QueryUniqueValues

Query for unique values

It'd be brilliant to query for unique values. The new stores - DBIStoreContrib (SQL DISTINCT clause) and MongoDBPlugin (via distinct() or some map/reduce collection) could provide this functionality quite cheaply.

Introduce a 'distinct' function. Example below builds on the idea of a 'topics' collection, see QueryCustomCollections, so that VarQUERY isn't tied to one-topic-at-a-time

Get distinct list of authors for all topics beginning with Foo

Sven's syntax suggestion:
%QUERY{"distinct(topics[name~'Foo*'].author)"}%

This doesn't allow for reporting of distinct combinations of more than one key; OTOH, VarQUERY can only emit a flat array of values for one field at a time... For example we can't do this:
%QUERY{"topics[name~'Foo*'].distinct(author, Project)"}%

When would you use this in a SEARCH... Maybe with IN. This might search for extensions that have never had a bug filed against them (flaw: assumes Component holds only one value):
%SEARCH{
  "NOT (name IN (distinct(topics[form.name='ItemTemplate'].Component)))"
  type="query"
}%

.. probably a bad example.

I want to apply the distinct() operator on some meta key across a set of topics... but I'm not sure how to construct that in the querysearch language.
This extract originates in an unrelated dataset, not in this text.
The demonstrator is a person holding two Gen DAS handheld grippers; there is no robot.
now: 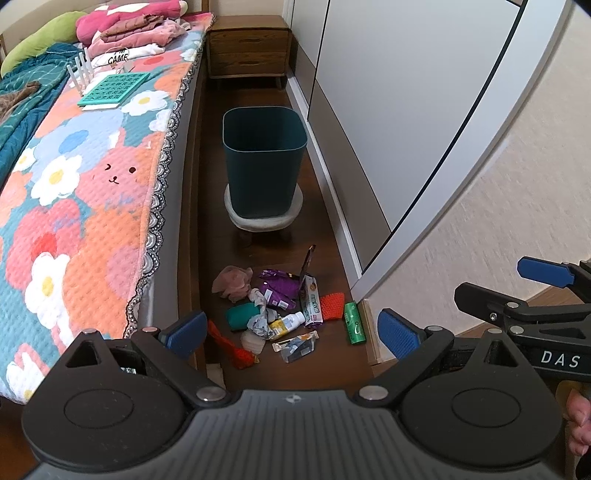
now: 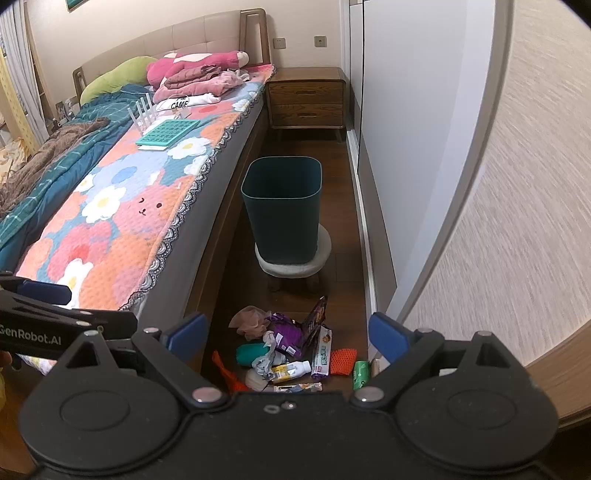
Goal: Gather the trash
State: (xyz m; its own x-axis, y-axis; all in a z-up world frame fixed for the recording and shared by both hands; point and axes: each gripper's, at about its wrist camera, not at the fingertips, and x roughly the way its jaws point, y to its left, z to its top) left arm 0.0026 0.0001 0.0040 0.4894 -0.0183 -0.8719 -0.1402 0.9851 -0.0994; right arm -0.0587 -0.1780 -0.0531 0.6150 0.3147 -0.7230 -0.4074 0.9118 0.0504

-- PaulHarvey - 26 Oct 2010

Discussion

I prefer the functional version of this:

%QUERY{"distinct(topics[name~'Foo*'].author)"}%

-- SvenDowideit - 26 Oct 2010

Cool. I updated the brainstorm (?)

-- PaulHarvey - 29 Oct 2010

The functional version is more in line with the rest of the query language (d2n etc). My main question (and the essential starting point for any more work) is, how would you implement this in OP_distinct?

-- CrawfordCurrie - 29 Oct 2010

you mean the brute force OP_distinct::evaluate()? It would require a state - a list of values previously found. And that would be depressingly non-paralellisable.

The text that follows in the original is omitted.